Пока Ричард протискивался между плечами и коленями пассажиров «рафика», снова наклонилась к уху Андрея.
– Какая-то у нас там опять история с контрабандой. На этот раз гору золота везли, представляешь? Офонарели совсем уголовнички! Ничего пока не слышал? Растворили в «царской водке», и в таком виде пытались протолкнуть за кордон. Мне кажется, что на таможне получили сигнал, иначе ни за что не догадались бы!
– Нет, до меня не дошло покамест. Я ж весь день просидел в крематории.
Озирскому не хотелось сдаваться в подробности. Да и Элла рисковала опоздать на электричку, что вызвало бы море слёз у маленькой Астры.
– Тьфу, ужас какой! – Шогорова вздрогнула. – Не слышал, значит? Квело, друг, работаешь! – поддразнила она.
А потом, захлопнув дверцу, долго махала вслед «рафику». И лишь после того, как красные огоньки пропали в метели, она схватила сына за рукав и бросилась на перрон. Электричка уходила через пять минут.
* * *
Они ехали по белой дороге, и снежок быстро заметал наледь. Били в лицо лучи встречных фар, нервируя Озирского сильнее обычного. В Управлении, конечно же, придётся долго объяснять, как удалось получить информацию о золоте. Не хотелось бы рассказывать про Обера – пусть лучше о контакте знает один Захар. Андрей как гипнотизёр на учёте не состоял, подписку о неприменении не давал. Но всё равно над ним постоянно висела угроза всевозможных санкций за использование в работе недозволенных методов воздействия.
Кроме того, не хотелось рассказывать, как его самого едва не запихали в печь. Очень уж стыдно было вспоминать удар Ременюка сзади по голове, проклятую «Калку», где главное – даже не боль, а невероятное унижение. Да и обстоятельства встречи с Обером были такие, что лучше о них помолчать. Ещё, чего доброго, подумают на то же, на что вчера Захар! Ведь не объяснишь же обыкновенному, нормальному человеку, что чувствует садист, когда видит кровь, синяки и шрамы. Андрей в какой-то степени понимал Готтхильфа. Но очень боялся, что генерал и его заместители не поймут…
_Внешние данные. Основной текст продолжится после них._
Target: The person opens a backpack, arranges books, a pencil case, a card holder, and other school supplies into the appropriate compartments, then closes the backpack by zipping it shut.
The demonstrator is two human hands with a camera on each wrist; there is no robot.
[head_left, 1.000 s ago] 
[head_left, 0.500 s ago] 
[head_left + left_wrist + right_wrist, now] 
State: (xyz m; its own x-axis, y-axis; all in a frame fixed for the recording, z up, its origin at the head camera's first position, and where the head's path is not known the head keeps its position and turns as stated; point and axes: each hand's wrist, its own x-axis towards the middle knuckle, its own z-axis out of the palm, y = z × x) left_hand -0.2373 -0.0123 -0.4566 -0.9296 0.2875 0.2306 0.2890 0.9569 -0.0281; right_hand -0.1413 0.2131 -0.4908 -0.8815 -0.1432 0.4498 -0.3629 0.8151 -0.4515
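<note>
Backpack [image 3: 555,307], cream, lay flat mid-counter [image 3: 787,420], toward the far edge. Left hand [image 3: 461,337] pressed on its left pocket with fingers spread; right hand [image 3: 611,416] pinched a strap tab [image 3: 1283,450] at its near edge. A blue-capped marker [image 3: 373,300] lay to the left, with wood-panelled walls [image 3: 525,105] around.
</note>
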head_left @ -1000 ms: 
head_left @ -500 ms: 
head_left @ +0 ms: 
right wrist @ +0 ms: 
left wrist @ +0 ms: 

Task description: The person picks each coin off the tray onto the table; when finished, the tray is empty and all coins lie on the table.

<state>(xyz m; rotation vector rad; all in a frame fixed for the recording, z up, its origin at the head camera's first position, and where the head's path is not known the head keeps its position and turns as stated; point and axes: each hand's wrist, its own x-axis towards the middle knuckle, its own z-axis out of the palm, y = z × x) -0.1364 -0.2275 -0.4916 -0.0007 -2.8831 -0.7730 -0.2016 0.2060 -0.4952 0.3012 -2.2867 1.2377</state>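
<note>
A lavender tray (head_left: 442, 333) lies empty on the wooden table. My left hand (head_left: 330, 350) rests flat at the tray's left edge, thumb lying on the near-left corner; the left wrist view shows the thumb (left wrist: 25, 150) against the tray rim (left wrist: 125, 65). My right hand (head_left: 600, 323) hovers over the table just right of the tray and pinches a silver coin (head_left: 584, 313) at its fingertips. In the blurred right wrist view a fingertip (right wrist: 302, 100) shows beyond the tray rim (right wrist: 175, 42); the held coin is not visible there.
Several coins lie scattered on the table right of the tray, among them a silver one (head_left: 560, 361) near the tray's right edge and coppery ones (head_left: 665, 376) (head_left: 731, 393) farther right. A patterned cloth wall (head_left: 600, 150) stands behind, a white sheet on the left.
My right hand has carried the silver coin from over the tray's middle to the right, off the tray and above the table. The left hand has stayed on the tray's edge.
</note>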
Аркадий Калинин, вытянув шею, смотрел на убегающий вдаль Кировский проспект. Потом легонько тронул Андрея за плечо. Он единственный знал, как тому больно.
– Слушай, ты на телевидении хоть кофе выпей, что ли! Голодный к Горбовскому поедешь? Он же тебя часа три продержит как минимум.
– Пожалуй, надо.
Андрей не знал, можно ли ему пить кофе, не начнётся ли рвота или чего похуже. Но если он мог свободно обходиться без пищи, но без кофе терял работоспособность начисто. И потому решил рискнуть.
– Ты устал очень! Передохни денёк. Не убивайся. – Бориспольский захлопнул свой «дипломат». Протянул руку к дверце. – Мы все будем ходатайствовать перед Горбовским и выше, чтобы тебя в приказном порядке отправляли на выходные. Так даже ты не выдержишь – точно тебе говорю! – Никита застегнул крючки дублёнки и сказал Максиму: – Я у «Петроградской» выйду, останови.
Бориспольский делал пересадку у «Техноложки», и ехал дальше – до улицы Морской Пехоты. Они с Андреем были почти что соседями. На площади Льва Толстого «рафик» практически опустел. Ребята из ОБХСС и Красногвардейского районного управления договорились продолжить поиски Ременюка и обещали утром связаться с Чиряевым. Но главное было сделано – канал вычислен. Партия золота за границу не прошла.